Have you ever heard of the eyebrow-raising concept that has been dubbed the “sequence of returns risk?” It sounds complex, but it really isn’t.
Sequence of returns risk has to do with the order in which your investment returns occur during the distribution phase of your investment portfolio. Essentially, sequence of returns risk can be summed up by saying that your earliest retirement years will define your later years. Still confused? How about this? Author Tony Robbins stated in his book, “MONEY Master the Game: 7 Simple Steps to Financial Freedom,” that if you suffer investment losses in your early years of retirement, which is entirely a matter of luck, your odds of making it the distance have fallen.
Yep, it is a fact: When one begins to take withdrawals from their portfolio, the timing of good and bad years is everything. In other words, will the stock and bond market be in an upward or downward cycle when it’s time to turn on your income spigot? According to Robbins, if someone retired in the mid-1990s, he could have been a “happy camper.” If he retired in the mid-2000s, he may have been a “homeless camper.” As you can see, deciding when to begin taking income from your portfolio is perhaps akin to a lottery or luck of the draw.
Perhaps Mr. Robbins’ simple example will allow you to get a better grasp on the issue in question. For instance, although the following two phrases, “John bit the dog” and “The dog bit John,” have the same four words, when arranged in a different sequence, they have an entirely different meaning! Please hang with me, as this stuff gets significantly more noteworthy. In fact, when I am finished with this dispatch, I suggest that you might utter something analogous to the iconic phrase from legendary John McEnroe, “You can’t be serious!”
Before moving forward, please understand that the sequence of returns risk only applies when there is cash flow out of your portfolio. I suggest the best way to understand sequence of returns risk is with an example. (This information is hypothetical and is provided for informational purposes only. It is not intended to represent any specific return, yield or investment, nor is it indicative of future results.)
John and Jane earn the same “average” annual return of returns during a 20-year period of 7 percent. Keep in mind that “average” is simply total return divided by the number of years. In this scenario, regardless of how the returns are distributed during the accumulation phase, the average return is 140 percent divided by 20 or 7 percent a year.

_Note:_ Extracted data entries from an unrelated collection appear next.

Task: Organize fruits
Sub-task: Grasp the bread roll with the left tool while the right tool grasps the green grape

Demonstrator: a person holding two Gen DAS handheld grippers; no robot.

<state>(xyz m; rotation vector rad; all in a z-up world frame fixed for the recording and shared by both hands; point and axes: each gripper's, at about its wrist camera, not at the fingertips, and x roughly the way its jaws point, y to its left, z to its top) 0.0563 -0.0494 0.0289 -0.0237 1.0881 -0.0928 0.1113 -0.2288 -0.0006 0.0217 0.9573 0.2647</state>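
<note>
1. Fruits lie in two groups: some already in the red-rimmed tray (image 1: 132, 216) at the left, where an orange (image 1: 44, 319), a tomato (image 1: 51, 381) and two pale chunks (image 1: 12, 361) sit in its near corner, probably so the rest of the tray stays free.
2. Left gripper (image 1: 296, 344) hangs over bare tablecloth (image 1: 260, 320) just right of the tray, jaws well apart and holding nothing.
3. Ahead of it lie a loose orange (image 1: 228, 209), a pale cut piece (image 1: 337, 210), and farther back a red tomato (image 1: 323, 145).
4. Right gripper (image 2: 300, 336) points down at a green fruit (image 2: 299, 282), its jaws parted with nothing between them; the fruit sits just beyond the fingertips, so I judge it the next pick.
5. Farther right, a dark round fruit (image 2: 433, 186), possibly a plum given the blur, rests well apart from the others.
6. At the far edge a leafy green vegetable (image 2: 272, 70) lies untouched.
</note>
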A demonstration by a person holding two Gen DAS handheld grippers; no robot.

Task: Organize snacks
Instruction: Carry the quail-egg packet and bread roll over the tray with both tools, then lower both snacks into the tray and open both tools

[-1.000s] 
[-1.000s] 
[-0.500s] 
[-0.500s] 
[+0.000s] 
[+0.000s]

Okay, back to John and Jane. Both make annual withdrawals that start at $50,000 and increase 3 percent a year. However, the sequence of returns (performance) during the distribution phase for Jane is rising in the early years and declining in the latter years while John’s returns did essentially the opposite. If you don’t think timing is critical during the distribution phase, think again!
John never recovers from early losses and runs out of money by year 19. Yep, John has portfolio ruin and is old and broke while Jane has $1.7 million after 20 years! This, my friend, is what is known as sequence of returns risk. Two folks, same amount for retirement, same withdrawal strategy. One is old and broke — not a good combination — while the other has some serious Benjamins! The foregoing sentence is worth reading a second time, and a third and a fourth. It is worth reading aloud! As much as everyone is entitled to his/her own opinion, nobody is entitled to his/her own facts! Okay, deep breath. Or loud scream!